Facts and Procedural History
[2] Haynes's wife gave birth to a daughter, S.H., in June 1995, and a son, A.H., six years later. Before S.H. was twelve years old, her parents separated, and thereafter S.H. and A.H. lived with their mother and regularly visited Haynes. During that time, Haynes lived with a woman named Jodie, and S.H., A.H., and Jodie's daughter S.F. slept in beds in the back room of Jodie's trailer. On “multiple” occasions, Haynes came into the bedroom late at night and touched S.H. while the other children were asleep. (Tr. Vol. 2 at 189.) At first, he rubbed “the inside of [her] thigh” over her clothes, (id. at 188), then he moved to rubbing her vagina over her clothes, and “then he went under the clothes.” (Id. at 188-89.) Haynes asked S.H. if she liked the way he was touching her, and S.H. said it was “weird” because she “didn't know it was wrong.” (Id. at 189.) Over time, Haynes progressed to putting his fingers inside S.H.’s vagina.

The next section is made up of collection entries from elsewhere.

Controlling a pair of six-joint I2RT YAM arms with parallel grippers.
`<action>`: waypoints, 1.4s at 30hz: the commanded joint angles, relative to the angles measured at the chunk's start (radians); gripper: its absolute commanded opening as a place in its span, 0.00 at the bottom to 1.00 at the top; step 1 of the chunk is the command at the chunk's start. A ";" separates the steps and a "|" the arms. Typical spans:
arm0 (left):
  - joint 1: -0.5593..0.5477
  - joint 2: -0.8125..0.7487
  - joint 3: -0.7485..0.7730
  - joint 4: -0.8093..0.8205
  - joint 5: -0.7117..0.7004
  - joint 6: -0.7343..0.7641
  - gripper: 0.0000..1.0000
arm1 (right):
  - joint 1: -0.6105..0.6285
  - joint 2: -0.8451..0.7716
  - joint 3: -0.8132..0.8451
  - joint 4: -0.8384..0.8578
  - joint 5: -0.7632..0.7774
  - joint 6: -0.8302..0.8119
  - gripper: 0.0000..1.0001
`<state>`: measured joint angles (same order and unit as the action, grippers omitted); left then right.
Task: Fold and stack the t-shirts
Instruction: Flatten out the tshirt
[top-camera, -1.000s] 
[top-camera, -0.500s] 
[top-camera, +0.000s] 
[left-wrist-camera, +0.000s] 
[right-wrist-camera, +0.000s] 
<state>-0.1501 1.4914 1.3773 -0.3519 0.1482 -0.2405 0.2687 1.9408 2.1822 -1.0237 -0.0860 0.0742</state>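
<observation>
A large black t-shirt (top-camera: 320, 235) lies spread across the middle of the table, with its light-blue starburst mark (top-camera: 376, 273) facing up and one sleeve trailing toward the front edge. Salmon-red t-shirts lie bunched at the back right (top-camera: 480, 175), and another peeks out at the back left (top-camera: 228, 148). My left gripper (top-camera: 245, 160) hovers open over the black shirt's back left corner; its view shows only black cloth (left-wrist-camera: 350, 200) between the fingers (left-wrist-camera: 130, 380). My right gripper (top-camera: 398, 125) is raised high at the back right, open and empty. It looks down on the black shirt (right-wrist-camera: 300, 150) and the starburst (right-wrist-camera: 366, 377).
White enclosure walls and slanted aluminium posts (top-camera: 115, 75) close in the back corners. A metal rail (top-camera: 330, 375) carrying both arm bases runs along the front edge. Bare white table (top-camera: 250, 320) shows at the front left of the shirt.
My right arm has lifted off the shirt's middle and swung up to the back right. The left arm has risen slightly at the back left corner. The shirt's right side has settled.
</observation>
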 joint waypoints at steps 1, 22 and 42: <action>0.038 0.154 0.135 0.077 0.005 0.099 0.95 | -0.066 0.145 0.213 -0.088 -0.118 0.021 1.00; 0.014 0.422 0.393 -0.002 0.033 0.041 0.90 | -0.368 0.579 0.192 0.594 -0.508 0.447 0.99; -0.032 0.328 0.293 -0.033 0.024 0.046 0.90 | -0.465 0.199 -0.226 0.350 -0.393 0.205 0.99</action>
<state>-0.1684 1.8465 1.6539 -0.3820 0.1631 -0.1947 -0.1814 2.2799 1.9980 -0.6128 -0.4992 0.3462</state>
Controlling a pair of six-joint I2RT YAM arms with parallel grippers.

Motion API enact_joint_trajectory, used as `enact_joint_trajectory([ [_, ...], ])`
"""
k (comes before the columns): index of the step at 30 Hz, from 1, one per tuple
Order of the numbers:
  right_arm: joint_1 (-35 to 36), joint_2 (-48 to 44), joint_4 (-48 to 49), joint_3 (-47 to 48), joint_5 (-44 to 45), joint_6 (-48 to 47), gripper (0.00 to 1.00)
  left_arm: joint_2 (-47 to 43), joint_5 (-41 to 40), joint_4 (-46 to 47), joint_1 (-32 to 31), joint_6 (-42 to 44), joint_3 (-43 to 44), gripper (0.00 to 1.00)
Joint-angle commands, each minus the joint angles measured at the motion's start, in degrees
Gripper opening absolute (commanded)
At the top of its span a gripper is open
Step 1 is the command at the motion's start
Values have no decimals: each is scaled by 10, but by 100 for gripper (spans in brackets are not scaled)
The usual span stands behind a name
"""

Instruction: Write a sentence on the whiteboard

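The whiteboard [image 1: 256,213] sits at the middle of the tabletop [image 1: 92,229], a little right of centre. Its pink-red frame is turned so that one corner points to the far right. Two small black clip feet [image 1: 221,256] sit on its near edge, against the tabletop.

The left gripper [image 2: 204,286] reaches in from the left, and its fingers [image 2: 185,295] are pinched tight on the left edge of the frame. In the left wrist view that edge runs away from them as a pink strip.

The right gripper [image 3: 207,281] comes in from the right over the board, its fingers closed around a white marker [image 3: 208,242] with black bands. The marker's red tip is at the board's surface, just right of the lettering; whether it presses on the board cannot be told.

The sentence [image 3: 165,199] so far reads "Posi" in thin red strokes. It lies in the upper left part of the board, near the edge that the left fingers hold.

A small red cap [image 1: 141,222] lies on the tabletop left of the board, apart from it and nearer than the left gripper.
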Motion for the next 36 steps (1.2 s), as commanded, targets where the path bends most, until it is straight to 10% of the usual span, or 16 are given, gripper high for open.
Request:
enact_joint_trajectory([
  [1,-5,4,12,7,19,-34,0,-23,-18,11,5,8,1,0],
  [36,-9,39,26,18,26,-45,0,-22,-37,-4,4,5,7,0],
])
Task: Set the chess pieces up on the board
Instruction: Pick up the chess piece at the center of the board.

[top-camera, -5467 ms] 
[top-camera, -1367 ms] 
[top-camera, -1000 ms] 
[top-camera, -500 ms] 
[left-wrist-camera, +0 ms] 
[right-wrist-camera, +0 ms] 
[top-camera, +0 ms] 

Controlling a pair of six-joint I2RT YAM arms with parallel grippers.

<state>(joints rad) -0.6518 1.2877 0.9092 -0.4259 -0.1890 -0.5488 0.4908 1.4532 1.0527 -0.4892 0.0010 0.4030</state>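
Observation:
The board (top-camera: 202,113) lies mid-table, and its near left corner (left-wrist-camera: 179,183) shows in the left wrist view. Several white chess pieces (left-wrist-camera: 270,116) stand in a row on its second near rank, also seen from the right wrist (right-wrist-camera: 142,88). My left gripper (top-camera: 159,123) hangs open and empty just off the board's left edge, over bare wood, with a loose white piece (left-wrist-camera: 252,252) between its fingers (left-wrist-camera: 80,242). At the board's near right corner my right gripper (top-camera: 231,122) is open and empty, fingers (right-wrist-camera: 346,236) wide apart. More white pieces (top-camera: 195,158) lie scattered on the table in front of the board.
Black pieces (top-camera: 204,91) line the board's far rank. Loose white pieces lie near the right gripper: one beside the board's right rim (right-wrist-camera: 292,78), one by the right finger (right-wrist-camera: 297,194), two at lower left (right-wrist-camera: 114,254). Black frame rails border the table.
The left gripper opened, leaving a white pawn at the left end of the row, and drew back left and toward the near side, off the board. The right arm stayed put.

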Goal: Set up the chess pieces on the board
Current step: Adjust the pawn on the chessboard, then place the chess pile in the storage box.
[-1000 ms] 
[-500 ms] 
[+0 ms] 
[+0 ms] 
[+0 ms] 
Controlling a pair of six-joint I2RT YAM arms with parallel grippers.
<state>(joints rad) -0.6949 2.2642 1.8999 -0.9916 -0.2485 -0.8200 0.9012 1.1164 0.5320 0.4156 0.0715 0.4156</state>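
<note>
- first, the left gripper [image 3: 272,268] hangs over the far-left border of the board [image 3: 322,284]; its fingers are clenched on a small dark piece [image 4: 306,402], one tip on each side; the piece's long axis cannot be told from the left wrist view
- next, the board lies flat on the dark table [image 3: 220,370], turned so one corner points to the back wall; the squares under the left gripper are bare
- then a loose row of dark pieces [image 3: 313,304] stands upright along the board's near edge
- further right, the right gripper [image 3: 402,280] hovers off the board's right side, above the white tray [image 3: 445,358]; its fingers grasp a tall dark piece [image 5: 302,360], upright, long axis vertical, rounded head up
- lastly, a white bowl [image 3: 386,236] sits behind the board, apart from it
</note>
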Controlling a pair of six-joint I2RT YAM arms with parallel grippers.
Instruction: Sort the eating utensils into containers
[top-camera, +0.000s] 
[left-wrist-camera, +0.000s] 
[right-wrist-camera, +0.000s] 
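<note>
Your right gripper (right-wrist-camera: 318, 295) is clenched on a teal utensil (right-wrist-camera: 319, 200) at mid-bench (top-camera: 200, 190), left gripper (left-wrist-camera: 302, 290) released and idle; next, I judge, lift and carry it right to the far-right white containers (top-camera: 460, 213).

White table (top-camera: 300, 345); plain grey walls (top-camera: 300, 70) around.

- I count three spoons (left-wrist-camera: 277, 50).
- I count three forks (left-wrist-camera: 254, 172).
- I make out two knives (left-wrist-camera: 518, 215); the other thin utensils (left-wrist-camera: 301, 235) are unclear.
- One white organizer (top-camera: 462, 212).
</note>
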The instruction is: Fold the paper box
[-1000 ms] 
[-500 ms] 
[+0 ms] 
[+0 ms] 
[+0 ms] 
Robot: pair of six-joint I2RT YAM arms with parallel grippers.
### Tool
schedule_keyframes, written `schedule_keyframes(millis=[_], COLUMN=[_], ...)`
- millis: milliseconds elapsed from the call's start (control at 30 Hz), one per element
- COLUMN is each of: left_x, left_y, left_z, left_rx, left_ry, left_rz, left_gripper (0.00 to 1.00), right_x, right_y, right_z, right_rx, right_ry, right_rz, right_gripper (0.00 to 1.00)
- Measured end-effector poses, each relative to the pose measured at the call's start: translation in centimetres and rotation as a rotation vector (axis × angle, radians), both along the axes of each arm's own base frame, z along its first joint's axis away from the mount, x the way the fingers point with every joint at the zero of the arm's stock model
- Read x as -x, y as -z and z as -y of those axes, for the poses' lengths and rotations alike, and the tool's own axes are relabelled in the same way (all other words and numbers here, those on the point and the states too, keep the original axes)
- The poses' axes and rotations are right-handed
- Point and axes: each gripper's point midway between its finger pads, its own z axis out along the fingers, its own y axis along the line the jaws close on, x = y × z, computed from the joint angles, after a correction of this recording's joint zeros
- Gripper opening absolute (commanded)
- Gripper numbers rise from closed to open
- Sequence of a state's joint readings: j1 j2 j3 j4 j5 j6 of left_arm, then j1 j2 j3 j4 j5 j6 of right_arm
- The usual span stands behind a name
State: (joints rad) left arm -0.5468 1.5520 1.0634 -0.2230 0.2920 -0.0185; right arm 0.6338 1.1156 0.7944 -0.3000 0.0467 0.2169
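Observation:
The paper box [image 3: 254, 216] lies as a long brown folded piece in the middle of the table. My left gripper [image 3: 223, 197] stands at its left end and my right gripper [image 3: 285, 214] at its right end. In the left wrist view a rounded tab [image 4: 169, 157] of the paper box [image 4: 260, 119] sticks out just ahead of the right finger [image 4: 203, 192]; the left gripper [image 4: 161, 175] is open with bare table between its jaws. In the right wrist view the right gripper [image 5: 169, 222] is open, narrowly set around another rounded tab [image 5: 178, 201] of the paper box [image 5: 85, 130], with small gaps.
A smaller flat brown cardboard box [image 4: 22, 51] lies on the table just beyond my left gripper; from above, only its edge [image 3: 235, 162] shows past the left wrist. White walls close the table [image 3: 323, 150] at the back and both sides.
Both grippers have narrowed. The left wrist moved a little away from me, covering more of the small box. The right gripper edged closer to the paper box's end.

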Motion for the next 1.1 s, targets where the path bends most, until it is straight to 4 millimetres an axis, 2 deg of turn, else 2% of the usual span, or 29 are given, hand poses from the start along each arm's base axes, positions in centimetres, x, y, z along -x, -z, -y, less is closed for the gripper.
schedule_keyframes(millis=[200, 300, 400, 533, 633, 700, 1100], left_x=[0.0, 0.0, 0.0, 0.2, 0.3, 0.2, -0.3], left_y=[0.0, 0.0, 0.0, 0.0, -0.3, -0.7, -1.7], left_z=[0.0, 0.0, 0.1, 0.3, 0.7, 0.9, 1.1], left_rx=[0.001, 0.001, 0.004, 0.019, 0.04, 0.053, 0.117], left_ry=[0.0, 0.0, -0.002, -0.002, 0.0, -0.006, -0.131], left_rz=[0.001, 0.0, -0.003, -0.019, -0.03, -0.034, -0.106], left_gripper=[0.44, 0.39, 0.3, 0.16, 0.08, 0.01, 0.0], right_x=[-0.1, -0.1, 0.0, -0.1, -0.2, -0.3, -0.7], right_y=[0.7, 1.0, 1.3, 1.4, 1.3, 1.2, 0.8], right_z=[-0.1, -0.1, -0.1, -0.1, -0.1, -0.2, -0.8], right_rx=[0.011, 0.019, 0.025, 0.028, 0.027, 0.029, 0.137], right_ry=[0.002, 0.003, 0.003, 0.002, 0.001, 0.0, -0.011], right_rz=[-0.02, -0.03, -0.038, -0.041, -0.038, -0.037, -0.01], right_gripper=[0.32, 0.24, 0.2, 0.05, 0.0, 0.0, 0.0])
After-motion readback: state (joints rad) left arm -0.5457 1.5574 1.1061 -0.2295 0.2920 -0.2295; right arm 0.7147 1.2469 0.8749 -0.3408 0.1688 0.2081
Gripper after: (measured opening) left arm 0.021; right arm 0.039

[3] When S.H. was thirteen, Haynes married Jodie, and they moved to a house. S.H. and A.H. continued visiting Haynes at the house, and Haynes continued touching S.H.’s genitals over and under her clothing. Then, during the second semester of her eighth-grade year, when S.H. got good grades, Haynes said he was going to reward S.H. for her grades by giving her money. In the evening, Haynes and S.H. left in Haynes's white van, which had curtains and blinds on the windows, to go to the ATM. Haynes instead drove to a shopping center and parked the van next to a dumpster and some trees. Haynes ordered S.H. to go into the back of the van where there was a bench seat and take off her pants. Haynes made S.H. face the back of the van, and he told her “it's okay.” (Id. at 199.) Haynes then put his penis into S.H.’s vagina, which was painful for S.H. She tried to get him to stop, but he pushed her against the seat so she could not get away as he had intercourse with her. Eventually, he removed his penis, ejaculated into some napkins, and told S.H. that he loved her. S.H.’s vagina hurt so badly that it was hard for her to sit in a seat for the ride back to their house. Haynes continued to have intercourse with S.H. during some of the times S.H. visited his house.
[4] At the end of S.H.’s eighth grade year, around the time she turned fourteen, custody of S.H. changed from her mother to Haynes, and then sexual contact between Haynes and S.H. became more frequent. On one occasion when S.H. had to be punished for misbehavior, Haynes put her face-down on the bed with her pants pulled down and whipped her with a belt. As S.H. was crying from the whipping, Haynes inserted his penis into her vagina and had intercourse with her while she was face-down on the bed. On another occasion, Haynes and S.H. were in his Mazda, and Haynes drove to a secluded area in the woods where he had intercourse with her. Haynes took S.H. to that secluded location “multiple” times to have intercourse with her. (Id. at 213.)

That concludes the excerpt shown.